The Threat Against Free Speech on Hungary’s Airwaves

The Threat Against Free Speech on Hungary’s Airwaves

The Threat Against Free Speech on Hungary’s Airwaves

The government shut down a station that connected many listeners—particularly the elderly—to their country and the world.


When the faithful listeners to Klubrádió, a talk radio station that has been a beacon of free speech in Hungary, tuned in last Monday, February 15, they found only silence. The government had shut down the station.  

It was a blow to the station’s listeners, many of them older Hungarian Jews, who flocked to Klubrádió’s eclectic format and humanistic programming. But it was also yet another blow to free expression in a country that has seen its press freedom stripped away year by year.

Budapest, the capitol of Hungary, is the only city with a large Jewish population in post-Holocaust Central Europe. The history of—and responsibility for—the Hungarian Holocaust has often been discussed on Klubrádió, and it is not rare that listeners calling in have talked about related losses in their own family.

Numerous elderly listeners had escaped loneliness with their sets tuned to Klubrádió. The older they are, the less likely they are to be able to access Internet radio. None of them should be deprived of their beloved station, especially those who are survivors of a genocide that a country committed against its own citizens.

Klubrádió has been highly critical of the current government—among other reasons, because of the Memorial for Victims of the German Occupation, which the government erected in 2014. It marked the 70th anniversary of the systemic deportation of Jewish Hungarians from the whole country, with the exception of Budapest, in 1944. The monument puts the blame on the Germans, but the deportation was arranged with brutality and record speed by the Hungarian administration itself.
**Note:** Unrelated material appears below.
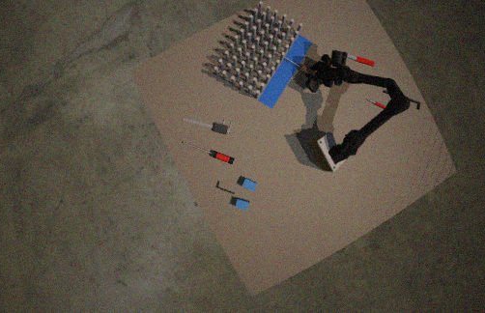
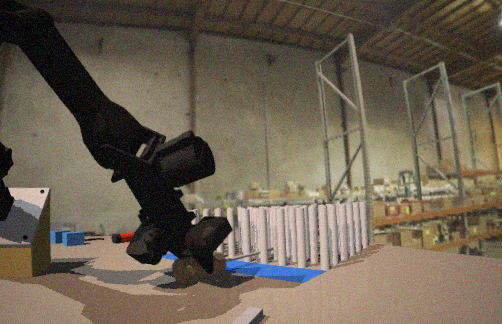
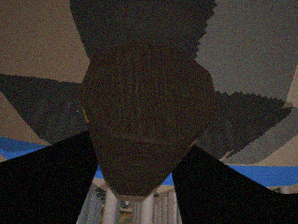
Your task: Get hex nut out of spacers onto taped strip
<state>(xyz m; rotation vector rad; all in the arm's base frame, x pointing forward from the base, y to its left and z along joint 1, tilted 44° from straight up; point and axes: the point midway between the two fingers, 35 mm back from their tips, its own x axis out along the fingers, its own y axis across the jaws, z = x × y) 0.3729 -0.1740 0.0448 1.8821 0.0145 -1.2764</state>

As an open forum for public discourse, Klubrádió has challenged a range of government policies, including those bearing on public memory and press freedom. Klubrádió was the only major independent radio station on the air in Hungary, where the governing party has abused its two-thirds majority in Parliament since 2010. The government started with a media law allowing itself to select all five members of the FCC-like Media Council—possible in a member state of the European Union, which lacks a federalist safeguard against such a fundamental threat to free speech.
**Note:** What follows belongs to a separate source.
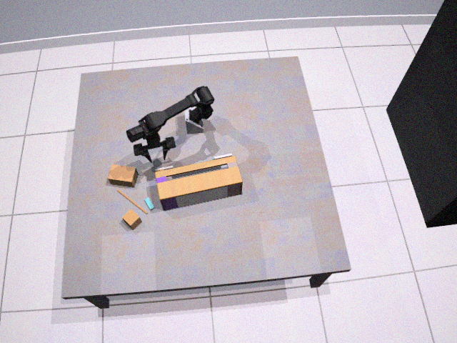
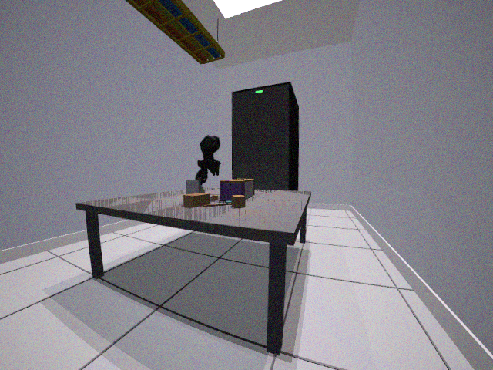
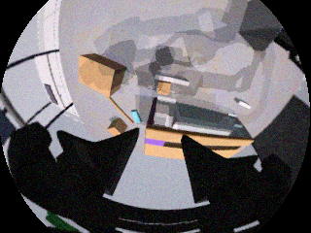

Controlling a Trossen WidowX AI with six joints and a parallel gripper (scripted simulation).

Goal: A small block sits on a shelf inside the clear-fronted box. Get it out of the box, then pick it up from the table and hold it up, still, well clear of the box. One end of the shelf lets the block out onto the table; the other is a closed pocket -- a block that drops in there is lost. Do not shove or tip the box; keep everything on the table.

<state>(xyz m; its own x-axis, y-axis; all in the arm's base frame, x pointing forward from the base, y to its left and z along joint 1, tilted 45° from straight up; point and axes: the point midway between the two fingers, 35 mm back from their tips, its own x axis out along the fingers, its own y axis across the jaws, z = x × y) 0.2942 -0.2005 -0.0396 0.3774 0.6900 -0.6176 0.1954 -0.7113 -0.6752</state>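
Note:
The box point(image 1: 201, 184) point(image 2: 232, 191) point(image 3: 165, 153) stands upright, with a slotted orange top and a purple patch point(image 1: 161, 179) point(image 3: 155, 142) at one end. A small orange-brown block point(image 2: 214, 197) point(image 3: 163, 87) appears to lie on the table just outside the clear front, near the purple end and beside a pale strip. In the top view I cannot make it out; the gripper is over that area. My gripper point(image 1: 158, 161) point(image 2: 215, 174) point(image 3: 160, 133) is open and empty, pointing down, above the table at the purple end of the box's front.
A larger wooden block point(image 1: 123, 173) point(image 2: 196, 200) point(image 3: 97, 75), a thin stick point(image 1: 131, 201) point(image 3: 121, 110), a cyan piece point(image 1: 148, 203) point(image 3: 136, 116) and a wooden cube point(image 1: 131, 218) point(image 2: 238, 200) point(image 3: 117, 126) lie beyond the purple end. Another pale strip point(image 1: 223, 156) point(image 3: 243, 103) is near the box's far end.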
Luckily, Hungary has its own equivalent to the First Amendment, although it is not part of its Constitution. It was the first of the “Twelve Points” of Hungary’s 1848 revolution: “We wish freedom of the press, abolishment of censorship.” This is a moral imperative behind the Hungarian Constitution. In following Hungarian history, freedom fighters were subject to death and imprisonment for it, during and after the 1956 revolution.
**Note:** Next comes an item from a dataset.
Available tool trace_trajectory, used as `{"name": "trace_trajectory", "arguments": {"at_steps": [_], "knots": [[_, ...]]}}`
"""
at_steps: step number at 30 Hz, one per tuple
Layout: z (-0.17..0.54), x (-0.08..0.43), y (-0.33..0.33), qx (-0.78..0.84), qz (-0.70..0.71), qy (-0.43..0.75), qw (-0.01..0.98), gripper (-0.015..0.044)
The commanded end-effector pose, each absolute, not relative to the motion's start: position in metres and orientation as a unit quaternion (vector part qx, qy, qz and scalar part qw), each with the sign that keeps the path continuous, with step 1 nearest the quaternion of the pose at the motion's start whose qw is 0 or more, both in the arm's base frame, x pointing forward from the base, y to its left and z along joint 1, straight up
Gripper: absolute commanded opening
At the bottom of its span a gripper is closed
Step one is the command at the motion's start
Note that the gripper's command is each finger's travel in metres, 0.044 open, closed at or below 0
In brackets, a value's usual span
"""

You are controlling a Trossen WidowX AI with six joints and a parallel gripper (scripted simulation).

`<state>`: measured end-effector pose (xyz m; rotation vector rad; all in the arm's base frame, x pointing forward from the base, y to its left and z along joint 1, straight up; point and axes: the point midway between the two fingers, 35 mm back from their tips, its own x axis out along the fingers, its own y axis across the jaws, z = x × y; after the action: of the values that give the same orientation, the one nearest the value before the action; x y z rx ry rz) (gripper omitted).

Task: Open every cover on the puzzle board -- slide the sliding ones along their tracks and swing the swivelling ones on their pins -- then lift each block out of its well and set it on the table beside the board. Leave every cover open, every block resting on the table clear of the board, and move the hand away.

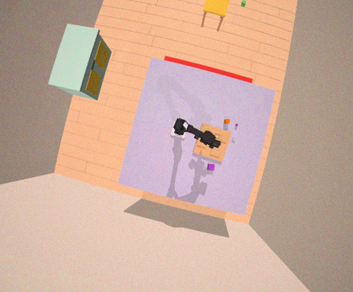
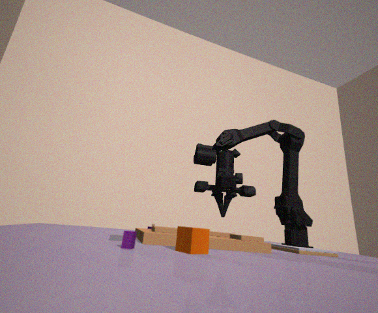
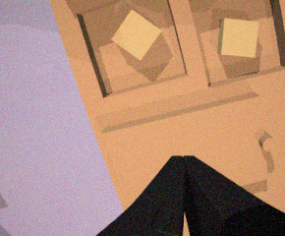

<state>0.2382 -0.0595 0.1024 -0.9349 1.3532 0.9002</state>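
Note:
The wooden puzzle board (image 1: 226,135) (image 2: 240,245) (image 3: 142,147) lies on the table. My gripper (image 2: 223,216) (image 3: 182,166) is shut and empty, above the board. In the wrist view, two square recesses hold a tilted pale square piece (image 3: 137,34) and a straighter pale square piece (image 3: 240,38); whether they are blocks or knobs I cannot tell. A narrow strip and a small curved slot (image 3: 266,152) also show. An orange cube (image 1: 227,121) (image 2: 192,240), a small purple piece (image 1: 236,125) (image 2: 128,239), a purple cube (image 1: 210,166) and a small pale piece (image 1: 233,140) stand off the board. The arm hides part of the board.
The arm's base (image 1: 178,132) (image 2: 296,235) stands beside the board. A red bar (image 1: 208,69) runs along one table edge. A green cabinet (image 1: 76,58) and a yellow chair (image 1: 216,6) stand on the floor away from the table.

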Motion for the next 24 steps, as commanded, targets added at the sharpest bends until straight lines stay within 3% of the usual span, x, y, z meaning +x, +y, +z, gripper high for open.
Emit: {"name": "trace_trajectory", "arguments": {"at_steps": [1, 24], "knots": [[0.109, 0.259, -0.075, -0.337, 0.323, 0.619, 0.631, 0.0000], [0.116, 0.342, -0.172, 0.024, -0.036, 0.693, 0.719, 0.0000]]}}
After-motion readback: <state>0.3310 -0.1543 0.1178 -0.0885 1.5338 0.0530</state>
Yet the current government, step by step, merged the public broadcasters and growing portions of all other media into a behemoth propaganda machine, exempted the biggest merger from competition review as a matter of national strategic importance, and quickly removed Klubrádió from the airwaves. The sole exception was in Budapest, where the station won its case in court against charges for such things as not signing the empty back pages of an application, and had the right to stay on the air during the legal challenge.

The pretext for finally shutting down the station was that Klubrádió had twice been late in submitting its weekly data on fulfilling programming quotas. The puppet Media Council rejected the extension of Klubrádió’s contract for using its allotted frequency, and made an open call for applications. At the same time, the council extended the contracts of other stations who made the very same trivial mistakes. Klubrádió has challenged this clearly discriminatory decision at court, and the completion of its judicial review will take at least some further months. In the meantime, Klubrádió has had to go off the air, because the government deleted from the law the provision that a station can continue to broadcast during court procedures about its right to a frequency.

Way back, decades ago, around the time of the fall of the Berlin wall, I was a founder and a vice-president of Fidesz, the party that eventually transformed into the current governing party. In 1992, when I represented the party on the Parliament’s media committee, we agreed with the Hungarian Constitutional Court’s ruling that it is unconstitutional for any state organization or social group to have a dominant voice in the media boards that oversee the nation’s broadcasting system. But the party was already consolidating its power in the media, as it would over all Hungary in 2010. In 1994, I took part in creating a media law on behalf of another party in a governing coalition with a two-thirds majority in Parliament. The law provided that oppositional parliamentary groups could nominate half of the members of the media boards. Back then, the current governing party was one of the small opposition parties. Yet, with its own two-thirds majority, my former party, which claims to be traditionalist, has broken faith with the Hungarian tradition of press freedom.

The government has since tried to put a nail in Klubrádió’s coffin by drying up its advertisement revenue. But the station has survived with voluntary donation campaigns, now organizing support for those who cannot afford the expenses of Internet radio, with which it plans to reach audiences beyond Budapest. The irrepressible Klubrádió keeps up the good fight fueled by wonderful older listeners, like my late mother, whom staff member Julia Varadi called “Klubrádió’s mammy.” A few years ago, at a rally for her beloved station, my mother said, “Nothing eases the loneliness of old people living alone like Klubrádió does. I cannot walk anymore, but I can stand at a demonstration for three hours.”